* The problem
What lines of the data hold the string "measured"? Copy them all.

* Supplied material
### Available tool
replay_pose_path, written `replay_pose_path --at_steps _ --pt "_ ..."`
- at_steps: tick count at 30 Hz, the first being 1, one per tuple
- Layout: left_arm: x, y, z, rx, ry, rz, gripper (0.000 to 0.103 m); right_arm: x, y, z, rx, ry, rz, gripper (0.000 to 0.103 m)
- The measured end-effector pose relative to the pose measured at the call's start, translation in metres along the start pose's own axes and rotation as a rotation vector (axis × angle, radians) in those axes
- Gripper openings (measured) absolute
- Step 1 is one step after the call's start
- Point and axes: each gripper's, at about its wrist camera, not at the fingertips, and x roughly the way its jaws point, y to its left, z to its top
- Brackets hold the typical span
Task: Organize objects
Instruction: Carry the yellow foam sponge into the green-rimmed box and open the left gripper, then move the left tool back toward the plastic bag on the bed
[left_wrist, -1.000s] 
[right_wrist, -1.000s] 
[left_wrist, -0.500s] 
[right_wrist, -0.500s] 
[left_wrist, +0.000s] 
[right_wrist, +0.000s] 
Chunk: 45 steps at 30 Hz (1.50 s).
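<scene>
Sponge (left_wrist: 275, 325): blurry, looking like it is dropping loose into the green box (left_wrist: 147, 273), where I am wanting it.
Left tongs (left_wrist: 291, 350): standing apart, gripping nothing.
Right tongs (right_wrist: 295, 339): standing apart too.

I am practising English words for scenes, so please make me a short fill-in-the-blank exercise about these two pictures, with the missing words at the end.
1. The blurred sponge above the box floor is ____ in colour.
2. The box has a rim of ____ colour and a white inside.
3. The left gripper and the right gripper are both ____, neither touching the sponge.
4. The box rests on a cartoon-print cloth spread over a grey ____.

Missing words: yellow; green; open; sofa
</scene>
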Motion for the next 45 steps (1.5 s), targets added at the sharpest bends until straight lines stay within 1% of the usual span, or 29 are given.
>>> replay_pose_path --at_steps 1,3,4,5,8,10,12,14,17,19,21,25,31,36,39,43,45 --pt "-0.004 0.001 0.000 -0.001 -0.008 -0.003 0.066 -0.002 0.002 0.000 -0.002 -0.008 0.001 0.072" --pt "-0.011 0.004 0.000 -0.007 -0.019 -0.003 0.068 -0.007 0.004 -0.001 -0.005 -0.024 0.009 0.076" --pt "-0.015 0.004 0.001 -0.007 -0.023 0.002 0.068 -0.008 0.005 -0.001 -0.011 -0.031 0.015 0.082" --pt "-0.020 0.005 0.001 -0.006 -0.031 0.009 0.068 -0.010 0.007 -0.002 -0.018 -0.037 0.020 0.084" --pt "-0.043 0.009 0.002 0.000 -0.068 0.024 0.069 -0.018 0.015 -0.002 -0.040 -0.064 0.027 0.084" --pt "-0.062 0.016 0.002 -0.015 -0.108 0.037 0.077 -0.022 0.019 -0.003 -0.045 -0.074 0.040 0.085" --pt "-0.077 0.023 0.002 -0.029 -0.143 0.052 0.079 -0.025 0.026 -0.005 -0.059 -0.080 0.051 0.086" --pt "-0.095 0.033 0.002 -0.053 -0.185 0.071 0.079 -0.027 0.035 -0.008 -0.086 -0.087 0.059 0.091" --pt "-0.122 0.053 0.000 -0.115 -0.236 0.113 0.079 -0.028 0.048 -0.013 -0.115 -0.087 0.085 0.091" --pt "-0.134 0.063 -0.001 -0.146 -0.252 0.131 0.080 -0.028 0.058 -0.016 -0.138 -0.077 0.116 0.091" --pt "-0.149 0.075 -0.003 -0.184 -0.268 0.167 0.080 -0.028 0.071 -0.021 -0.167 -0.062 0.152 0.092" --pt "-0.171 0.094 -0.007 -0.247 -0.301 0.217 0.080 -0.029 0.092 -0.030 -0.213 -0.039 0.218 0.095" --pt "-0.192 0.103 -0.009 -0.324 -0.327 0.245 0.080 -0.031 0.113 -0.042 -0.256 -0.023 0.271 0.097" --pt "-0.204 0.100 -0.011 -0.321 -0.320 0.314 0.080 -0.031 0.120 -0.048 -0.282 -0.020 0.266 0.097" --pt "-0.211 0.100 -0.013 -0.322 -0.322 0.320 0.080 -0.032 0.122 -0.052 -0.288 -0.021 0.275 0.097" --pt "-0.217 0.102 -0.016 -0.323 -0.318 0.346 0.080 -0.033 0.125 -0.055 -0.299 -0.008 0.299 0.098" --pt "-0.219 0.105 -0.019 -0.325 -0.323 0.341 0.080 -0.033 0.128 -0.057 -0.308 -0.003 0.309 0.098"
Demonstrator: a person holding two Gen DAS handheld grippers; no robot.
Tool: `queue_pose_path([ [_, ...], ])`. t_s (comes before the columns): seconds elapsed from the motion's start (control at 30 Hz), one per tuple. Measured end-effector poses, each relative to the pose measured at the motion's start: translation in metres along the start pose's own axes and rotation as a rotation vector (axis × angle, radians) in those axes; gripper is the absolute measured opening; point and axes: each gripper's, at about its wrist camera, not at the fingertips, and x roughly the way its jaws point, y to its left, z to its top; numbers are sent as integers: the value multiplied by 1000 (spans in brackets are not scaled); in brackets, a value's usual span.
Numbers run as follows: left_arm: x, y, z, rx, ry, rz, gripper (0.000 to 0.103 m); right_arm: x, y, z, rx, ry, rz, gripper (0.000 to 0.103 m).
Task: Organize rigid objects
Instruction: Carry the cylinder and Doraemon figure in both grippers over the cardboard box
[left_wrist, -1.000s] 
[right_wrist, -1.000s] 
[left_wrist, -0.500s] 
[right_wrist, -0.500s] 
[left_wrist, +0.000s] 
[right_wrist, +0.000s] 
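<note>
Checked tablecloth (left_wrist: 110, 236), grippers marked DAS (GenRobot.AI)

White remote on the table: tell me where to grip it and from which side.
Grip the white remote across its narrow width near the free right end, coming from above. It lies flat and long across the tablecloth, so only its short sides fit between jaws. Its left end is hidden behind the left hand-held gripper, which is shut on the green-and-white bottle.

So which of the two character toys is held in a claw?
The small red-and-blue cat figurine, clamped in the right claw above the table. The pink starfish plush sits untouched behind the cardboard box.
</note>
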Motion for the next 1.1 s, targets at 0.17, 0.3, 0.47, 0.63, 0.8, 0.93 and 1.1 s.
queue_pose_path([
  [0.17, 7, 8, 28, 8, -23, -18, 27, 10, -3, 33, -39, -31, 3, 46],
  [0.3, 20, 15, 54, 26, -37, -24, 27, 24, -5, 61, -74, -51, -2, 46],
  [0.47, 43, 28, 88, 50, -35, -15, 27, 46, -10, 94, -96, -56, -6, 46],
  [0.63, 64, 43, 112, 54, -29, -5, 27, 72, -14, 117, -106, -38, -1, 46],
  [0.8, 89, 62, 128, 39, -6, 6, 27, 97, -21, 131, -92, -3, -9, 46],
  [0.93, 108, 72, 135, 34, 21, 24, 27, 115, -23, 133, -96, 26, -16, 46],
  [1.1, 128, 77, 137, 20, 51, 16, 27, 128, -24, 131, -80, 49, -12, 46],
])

* Answer
- The measured end-effector pose relative to the pose measured at the call's start, translation in metres along the start pose's own axes and rotation as a rotation vector (axis × angle, radians) in those axes
- Gripper openings (measured) absolute
Tool: `queue_pose_path([ [_, ...], ])`. t_s (comes before the columns): seconds elapsed from the motion's start (control at 30 Hz), one per tuple. Measured end-effector poses, each relative to the pose measured at the motion's start: translation in metres along the start pose's own axes and rotation as a rotation vector (axis × angle, radians) in those axes; gripper is the absolute measured opening; point and axes: each gripper's, at about its wrist camera, not at the fingertips, and x roughly the way its jaws point, y to its left, z to its top; numbers are sent as integers: the value multiplied by 1000 (spans in brackets are not scaled); in brackets, a value's usual span.

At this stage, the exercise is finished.